Associação Portuguesa de Investigação em Cancro
Treating pancreatic cancer and prostate cancer with gold nanoparticles
Treating pancreatic cancer and prostate cancer with gold nanoparticles

A multidisciplinary team of University of Porto - researchers from the Laboratório de Engenharia de Processos Ambiente e Energia (LEPAE) of FEUP, the IBMC and IPATIMUP - together with researchers from Chalmers University of Technology (Sweden), the University of Nebraska Medical Center (USA) and Institute for Cancer Research (Norway) studied, for three years, the use of gold nanoparticles as a way to treat cancer and concluded that they increase efficiency permeation of retention and penetrability of therapeutic drugs in tissue affected by the disease.

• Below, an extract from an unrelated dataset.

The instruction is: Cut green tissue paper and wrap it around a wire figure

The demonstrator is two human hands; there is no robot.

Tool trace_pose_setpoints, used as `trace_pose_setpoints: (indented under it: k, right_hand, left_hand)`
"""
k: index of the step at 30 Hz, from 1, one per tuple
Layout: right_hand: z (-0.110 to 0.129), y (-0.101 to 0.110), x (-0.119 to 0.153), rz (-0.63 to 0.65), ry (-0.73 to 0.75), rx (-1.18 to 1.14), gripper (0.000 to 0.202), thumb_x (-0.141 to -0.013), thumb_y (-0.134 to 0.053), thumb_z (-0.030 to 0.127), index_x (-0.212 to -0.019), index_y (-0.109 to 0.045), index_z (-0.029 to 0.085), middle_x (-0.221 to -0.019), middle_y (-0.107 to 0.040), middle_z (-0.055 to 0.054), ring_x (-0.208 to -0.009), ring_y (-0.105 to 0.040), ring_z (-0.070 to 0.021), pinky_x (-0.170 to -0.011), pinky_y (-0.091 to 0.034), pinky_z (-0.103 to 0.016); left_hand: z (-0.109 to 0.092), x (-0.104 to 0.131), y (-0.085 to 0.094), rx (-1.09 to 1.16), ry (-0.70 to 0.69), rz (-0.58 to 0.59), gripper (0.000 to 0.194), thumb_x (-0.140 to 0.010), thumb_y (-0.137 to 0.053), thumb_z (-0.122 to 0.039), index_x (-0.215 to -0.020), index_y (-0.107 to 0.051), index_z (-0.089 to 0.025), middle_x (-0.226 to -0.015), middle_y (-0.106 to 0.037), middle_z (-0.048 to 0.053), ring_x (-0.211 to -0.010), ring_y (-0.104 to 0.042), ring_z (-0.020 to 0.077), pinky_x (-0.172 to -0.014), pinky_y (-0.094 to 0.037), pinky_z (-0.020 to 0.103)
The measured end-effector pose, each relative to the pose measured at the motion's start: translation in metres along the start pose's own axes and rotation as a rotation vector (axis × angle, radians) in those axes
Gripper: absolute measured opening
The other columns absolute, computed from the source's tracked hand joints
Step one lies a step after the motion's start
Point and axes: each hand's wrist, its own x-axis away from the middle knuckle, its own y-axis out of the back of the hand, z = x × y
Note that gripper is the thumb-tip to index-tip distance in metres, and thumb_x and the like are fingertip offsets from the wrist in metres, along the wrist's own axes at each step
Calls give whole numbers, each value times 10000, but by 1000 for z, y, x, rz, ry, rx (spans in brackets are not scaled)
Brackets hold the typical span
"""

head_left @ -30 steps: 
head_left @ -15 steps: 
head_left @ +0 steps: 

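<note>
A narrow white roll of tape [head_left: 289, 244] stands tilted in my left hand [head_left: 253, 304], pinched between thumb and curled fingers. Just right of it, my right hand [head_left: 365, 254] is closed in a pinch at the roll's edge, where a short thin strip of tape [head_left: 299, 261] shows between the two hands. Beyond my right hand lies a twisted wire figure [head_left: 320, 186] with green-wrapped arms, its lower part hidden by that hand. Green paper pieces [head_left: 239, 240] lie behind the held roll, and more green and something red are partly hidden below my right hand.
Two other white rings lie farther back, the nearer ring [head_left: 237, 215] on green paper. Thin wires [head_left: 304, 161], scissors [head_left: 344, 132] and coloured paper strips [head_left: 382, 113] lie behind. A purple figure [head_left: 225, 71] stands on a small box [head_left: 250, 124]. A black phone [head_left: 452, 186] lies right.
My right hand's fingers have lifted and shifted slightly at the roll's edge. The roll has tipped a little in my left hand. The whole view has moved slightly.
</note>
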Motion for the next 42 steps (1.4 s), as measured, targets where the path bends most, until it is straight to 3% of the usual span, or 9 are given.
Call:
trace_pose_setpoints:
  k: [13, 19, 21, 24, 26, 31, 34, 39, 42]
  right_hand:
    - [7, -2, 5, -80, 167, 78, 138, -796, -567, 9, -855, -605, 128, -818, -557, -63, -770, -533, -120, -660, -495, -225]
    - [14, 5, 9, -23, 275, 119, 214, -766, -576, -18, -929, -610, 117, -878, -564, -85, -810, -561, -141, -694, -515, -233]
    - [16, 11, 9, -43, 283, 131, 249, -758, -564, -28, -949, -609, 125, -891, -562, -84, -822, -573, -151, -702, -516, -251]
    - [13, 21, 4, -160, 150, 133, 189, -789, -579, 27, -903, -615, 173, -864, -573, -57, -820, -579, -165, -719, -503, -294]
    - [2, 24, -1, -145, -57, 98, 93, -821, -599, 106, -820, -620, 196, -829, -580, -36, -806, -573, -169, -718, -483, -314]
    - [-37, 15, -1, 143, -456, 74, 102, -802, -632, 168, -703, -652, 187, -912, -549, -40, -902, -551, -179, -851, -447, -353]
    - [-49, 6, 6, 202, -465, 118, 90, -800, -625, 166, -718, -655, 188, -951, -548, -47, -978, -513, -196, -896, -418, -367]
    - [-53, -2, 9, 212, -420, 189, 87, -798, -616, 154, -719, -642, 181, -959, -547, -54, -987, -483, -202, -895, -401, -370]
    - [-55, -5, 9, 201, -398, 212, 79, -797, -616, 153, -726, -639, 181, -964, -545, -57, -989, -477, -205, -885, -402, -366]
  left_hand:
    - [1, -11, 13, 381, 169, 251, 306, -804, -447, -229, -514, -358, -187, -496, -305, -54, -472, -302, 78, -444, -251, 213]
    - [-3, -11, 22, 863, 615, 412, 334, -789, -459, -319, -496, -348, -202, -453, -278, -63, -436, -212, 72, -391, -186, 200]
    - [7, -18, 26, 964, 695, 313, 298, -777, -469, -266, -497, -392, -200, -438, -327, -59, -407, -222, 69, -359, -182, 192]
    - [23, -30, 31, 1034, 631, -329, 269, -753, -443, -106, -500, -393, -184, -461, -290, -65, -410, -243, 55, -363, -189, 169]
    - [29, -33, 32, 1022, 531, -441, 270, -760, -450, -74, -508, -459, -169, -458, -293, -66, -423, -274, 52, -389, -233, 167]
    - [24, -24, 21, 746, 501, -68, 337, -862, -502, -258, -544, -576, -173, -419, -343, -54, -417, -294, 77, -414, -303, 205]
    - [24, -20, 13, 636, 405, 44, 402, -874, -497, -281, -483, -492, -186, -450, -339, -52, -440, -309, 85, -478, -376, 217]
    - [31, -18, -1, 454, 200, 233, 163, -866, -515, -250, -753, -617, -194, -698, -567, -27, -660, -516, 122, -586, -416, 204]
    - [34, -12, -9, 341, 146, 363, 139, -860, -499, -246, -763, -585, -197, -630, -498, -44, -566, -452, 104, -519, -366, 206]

The researcher Sílvia Coelho, of Faculdade de Engenharia da Universidade do Porto and first author of the study, explained to our website that «the drug (including the well-known «anti multi-drug resistance» (MDR) inpenetrates the nanoparticles and becomes much more potent, with much higher effects in tumor cells, that allows reduction of the usual dose, which is very strong, and obtain superior effects in tumor cells and, for reasons yet unclarified, without adverse effects on the non-tumor cells.»
Gold nanoparticles may be used in both chemotherapy and radiotherapy and have already been tested in pancreatic and prostate cancer cell lines and in cell lines derived from non-tumor tissues.
This treatment has triggered the interest of an investigator from Pfizer in the United States, with due to the possibility to be introduced in the pharmaceutical market, for the application of these nanoparticles in the passage of drug deliverys through the blood-brain barrier.
The project, which was funded by FCT (€ 140,000) and the Research Council of Norway (NK 180 000), was recently presented in the United States, in at the American Association of Pharmaceutical Scientists (AAPS) conference and, according to the researcher who leads the project, Manuel Coelho, will be published within a month in the «Journal of Biomedical Nanotechnology».